Write out the listing exactly, from its first line through the line holding "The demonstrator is", but include none of the pictures.

------------------------------------------------

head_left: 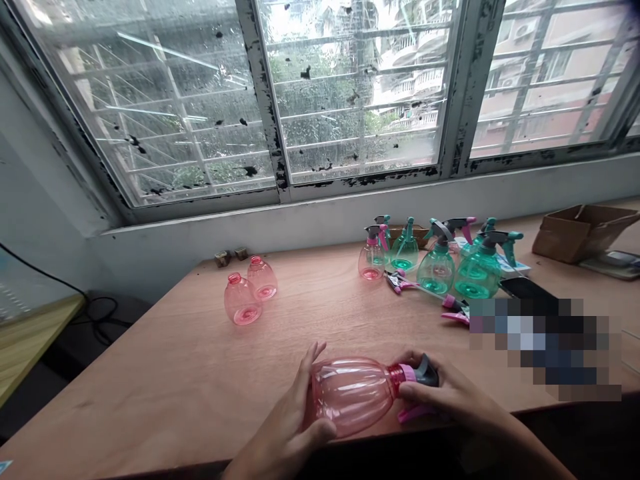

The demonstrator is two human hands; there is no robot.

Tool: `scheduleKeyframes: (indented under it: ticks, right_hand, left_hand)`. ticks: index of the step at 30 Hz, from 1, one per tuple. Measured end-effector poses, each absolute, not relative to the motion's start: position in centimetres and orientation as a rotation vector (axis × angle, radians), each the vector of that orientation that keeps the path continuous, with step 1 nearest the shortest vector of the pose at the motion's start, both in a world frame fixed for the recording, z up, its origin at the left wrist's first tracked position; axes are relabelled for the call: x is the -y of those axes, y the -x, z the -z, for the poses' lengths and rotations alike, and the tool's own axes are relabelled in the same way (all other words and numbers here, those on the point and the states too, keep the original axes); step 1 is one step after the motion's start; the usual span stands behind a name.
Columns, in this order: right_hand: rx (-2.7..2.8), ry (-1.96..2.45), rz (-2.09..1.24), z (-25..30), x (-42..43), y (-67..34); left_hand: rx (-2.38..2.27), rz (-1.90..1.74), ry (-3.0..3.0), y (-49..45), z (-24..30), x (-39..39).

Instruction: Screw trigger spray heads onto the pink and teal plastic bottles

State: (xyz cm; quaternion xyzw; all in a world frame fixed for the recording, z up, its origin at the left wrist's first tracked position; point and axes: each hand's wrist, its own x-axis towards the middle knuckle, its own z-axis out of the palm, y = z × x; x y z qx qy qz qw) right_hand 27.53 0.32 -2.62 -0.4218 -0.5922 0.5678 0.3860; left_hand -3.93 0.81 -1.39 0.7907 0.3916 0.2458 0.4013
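Observation:
A pink see-through spray bottle (pixel 353 392) lies on its side near the front edge of the wooden table (pixel 165 373). My left hand (pixel 293 417) cups the bottle's base, fingers wrapped round it. My right hand (pixel 445 393) is closed on the grey and pink spray head (pixel 423 373) screwed on the bottle's neck. Two pink bottles without heads (pixel 249 293) lie at the table's left middle.
A cluster of assembled pink and green spray bottles (pixel 440 263) stands at the back right, with loose pink spray heads (pixel 430 293) beside them. A cardboard box (pixel 580 230) sits at far right. A blurred dark patch (pixel 545 347) covers part of the right side. The window sill runs behind.

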Motion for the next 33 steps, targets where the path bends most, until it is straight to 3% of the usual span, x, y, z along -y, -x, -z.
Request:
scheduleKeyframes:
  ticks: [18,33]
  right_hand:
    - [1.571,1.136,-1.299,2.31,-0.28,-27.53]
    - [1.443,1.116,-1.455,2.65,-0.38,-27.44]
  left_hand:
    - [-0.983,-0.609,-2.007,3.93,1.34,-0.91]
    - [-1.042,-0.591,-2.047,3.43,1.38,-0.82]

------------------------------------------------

Task answer.
head_left: 

The demonstrator is two human hands; there is no robot.

The response to the exercise has been completed.